Is pet insurance worth the money?
Published Thursday, June 23, 2016 3:10PM PDT Last Updated Thursday, June 23, 2016 3:19PM PDT
Pet insurance can be expensive, but some experts and pet owners say it can potentially save you money in the long run.
Policies require owners to pay for co-payments and deductibles, and there are certain limits on pre-existing health conditions. But despite the cost, if a pet falls ill or gets injured, having the coverage could save owners money.
Vancouver pet owner Jill Arcand purchased insurance for her smooth fox terrier, Kona. In three years, Kona has had an eye infection, parasites, a broken toe and a blown out knee. Even after taking the total amount of her premium payments into account, she estimates she’s saved about $4,000 in veterinary costs because of her insurance.
"I wanted to focus on him, not on the cost,” said Arcand.
She pays about $1,200 a year in premiums to Trupanion, which in turn pays 90 per cent of covered claims with no annual limits.
Veterinarian Dr. Bill Ignacio from the Granville Island Veterinary Hospital recommends pet insurance to his clients and also has a policy for his own dog.
“I’m not a cardiologist. I’m not a surgery specialist. I’m not an internal medicine specialist. If my dog needs something that my skill set can’t provide then I have that in place,” he said.
Premiums can be as low as $25 per month, but the policies may come with restrictions. Dogs usually cost more than cats to insure, and many plans don’t cover office visits or vaccinations. But insurance plans usually cover illness and accidents.
“We’re looking at things that cost significantly more than would be at a general practitioner’s office,” said Ignacio.
Some dog breeds are more prone to certain illnesses that can be excluded from coverage, and purebreds can also cost more to insure. Some insurance companies have an annual limit on claims, and co-payments can also vary.
Owners should keep in mind that pet insurance for older animals can be more expensive, and the coverage could be less comprehensive.
Depending on the insurance company, pet owners may need to submit medical records and paperwork to get a claim paid while other companies will deal directly with the veterinarian.

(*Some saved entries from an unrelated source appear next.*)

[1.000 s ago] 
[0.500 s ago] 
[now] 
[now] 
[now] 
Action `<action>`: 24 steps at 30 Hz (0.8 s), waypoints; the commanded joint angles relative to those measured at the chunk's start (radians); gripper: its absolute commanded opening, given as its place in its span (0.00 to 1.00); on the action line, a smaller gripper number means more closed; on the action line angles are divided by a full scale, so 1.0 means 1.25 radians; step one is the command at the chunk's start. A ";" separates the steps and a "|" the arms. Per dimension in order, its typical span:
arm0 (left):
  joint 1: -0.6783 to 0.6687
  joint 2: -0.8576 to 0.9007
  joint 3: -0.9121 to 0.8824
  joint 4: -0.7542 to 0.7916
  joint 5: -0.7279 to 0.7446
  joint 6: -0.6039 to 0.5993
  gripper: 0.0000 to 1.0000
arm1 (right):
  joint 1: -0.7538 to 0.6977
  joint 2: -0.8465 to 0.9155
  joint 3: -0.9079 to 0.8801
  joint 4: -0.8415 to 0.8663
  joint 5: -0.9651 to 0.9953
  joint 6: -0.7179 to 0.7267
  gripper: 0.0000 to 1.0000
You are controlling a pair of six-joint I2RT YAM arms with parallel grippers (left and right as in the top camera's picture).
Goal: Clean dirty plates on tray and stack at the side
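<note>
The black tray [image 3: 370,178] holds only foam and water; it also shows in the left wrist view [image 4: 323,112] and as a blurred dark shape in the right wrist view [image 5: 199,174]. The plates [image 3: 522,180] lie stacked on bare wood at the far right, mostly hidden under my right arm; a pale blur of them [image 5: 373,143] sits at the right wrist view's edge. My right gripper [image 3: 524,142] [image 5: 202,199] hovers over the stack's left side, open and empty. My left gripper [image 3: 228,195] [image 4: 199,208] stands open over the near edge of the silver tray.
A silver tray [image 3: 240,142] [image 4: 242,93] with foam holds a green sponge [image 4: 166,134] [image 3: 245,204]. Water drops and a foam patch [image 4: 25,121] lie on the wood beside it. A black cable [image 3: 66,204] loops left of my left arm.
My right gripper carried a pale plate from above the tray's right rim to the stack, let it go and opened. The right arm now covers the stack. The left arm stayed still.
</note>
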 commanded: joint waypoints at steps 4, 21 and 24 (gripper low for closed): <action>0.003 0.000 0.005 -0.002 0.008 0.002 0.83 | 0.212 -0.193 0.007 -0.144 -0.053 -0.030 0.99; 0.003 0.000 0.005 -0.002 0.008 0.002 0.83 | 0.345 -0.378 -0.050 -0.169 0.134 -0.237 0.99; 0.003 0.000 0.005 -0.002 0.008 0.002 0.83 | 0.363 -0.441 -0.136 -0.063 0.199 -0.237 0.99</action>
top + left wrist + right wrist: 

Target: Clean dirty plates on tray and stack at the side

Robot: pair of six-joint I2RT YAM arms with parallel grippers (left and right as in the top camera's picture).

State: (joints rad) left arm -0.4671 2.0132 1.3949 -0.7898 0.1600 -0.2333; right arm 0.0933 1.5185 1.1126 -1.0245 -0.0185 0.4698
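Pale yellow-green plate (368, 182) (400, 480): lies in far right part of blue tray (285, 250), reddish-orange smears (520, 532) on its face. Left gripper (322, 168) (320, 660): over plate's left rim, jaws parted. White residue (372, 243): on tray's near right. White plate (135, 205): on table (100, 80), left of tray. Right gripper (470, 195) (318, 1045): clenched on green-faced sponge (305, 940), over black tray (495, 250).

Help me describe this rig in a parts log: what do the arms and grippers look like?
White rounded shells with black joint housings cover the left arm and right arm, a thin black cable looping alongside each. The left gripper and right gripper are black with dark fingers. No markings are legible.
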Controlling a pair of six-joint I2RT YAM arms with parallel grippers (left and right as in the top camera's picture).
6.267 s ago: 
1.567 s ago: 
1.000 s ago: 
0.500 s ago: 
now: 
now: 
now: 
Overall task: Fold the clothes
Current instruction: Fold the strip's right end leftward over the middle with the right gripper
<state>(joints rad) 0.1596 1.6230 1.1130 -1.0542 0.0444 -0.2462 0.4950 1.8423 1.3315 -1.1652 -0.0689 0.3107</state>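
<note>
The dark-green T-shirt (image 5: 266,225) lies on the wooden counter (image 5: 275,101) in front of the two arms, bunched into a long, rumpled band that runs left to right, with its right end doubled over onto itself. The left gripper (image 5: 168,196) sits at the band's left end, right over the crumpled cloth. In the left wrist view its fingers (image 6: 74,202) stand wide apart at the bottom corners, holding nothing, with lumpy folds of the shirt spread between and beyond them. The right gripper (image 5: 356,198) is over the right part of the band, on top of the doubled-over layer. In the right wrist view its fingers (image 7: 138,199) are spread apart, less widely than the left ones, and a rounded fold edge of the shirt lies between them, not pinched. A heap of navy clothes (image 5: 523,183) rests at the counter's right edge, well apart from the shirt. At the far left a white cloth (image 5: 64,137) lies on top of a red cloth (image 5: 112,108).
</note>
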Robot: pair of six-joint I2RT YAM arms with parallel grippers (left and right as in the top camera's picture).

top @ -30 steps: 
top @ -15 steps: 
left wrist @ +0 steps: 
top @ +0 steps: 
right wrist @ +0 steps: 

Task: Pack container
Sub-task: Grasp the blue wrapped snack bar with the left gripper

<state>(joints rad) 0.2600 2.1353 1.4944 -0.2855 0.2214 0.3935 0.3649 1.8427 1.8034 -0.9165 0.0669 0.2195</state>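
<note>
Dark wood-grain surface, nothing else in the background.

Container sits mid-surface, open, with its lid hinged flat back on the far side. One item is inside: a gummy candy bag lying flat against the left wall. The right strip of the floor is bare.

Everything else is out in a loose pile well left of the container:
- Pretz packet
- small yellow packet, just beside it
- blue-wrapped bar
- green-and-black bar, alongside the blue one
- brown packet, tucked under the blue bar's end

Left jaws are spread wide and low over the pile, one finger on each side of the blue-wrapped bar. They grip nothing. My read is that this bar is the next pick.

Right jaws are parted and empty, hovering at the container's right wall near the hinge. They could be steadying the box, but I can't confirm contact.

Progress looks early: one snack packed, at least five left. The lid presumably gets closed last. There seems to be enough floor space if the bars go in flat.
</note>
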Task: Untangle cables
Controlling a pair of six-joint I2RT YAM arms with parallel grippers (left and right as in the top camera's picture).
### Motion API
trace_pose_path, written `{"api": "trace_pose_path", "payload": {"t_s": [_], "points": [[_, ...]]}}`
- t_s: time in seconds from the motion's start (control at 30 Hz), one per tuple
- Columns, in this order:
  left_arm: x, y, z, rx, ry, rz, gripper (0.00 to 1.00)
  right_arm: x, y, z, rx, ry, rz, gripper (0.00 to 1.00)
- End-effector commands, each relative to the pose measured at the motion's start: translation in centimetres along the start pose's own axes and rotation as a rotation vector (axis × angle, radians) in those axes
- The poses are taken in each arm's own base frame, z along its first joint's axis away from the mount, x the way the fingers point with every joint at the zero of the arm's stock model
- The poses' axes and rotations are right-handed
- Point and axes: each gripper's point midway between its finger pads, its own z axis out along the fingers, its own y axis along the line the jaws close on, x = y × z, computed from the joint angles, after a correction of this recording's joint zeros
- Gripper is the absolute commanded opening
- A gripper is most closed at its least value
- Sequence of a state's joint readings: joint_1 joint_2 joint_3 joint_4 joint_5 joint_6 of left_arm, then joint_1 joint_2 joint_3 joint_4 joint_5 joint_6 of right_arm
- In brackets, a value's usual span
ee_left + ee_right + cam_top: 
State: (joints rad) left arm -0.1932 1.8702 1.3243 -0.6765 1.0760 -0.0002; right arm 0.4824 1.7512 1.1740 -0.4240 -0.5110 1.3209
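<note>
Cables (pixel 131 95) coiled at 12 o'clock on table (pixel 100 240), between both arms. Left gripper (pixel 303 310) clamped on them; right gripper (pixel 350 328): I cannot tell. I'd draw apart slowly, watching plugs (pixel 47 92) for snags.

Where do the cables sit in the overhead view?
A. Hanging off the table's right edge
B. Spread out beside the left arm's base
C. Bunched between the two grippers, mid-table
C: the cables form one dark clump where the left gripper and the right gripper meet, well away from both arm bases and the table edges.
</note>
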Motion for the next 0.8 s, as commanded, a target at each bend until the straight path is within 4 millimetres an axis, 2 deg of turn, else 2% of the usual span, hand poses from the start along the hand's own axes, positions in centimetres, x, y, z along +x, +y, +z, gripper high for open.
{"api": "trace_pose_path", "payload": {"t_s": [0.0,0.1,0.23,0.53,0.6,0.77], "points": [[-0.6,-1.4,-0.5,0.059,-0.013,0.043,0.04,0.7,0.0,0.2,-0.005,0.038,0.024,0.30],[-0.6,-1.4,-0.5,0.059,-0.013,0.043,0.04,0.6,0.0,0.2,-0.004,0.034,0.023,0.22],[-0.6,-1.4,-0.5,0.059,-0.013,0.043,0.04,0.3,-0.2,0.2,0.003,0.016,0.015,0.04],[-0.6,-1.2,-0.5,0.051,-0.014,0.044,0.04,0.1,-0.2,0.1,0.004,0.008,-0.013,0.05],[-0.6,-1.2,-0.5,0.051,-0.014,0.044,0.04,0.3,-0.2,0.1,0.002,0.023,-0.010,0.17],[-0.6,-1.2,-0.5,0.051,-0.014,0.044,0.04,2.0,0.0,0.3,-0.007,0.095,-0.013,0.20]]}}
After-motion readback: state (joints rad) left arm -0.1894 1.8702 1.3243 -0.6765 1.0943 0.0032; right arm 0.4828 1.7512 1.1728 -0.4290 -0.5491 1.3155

When buying a policy, pet owners should keep in mind that they may end up paying more in premiums than what’s paid out. But for those with accident prone or ill pets, it could potentially pay off.
“It’s always a really good feeling when we have insurance available and we don’t have to let the financial aspect be as big a part of the health care decisions we make,” said Ignacio.
If paying for insurance premiums isn’t appealing, another option for owners can be to make regular contributions to a savings account reserved for pet emergencies.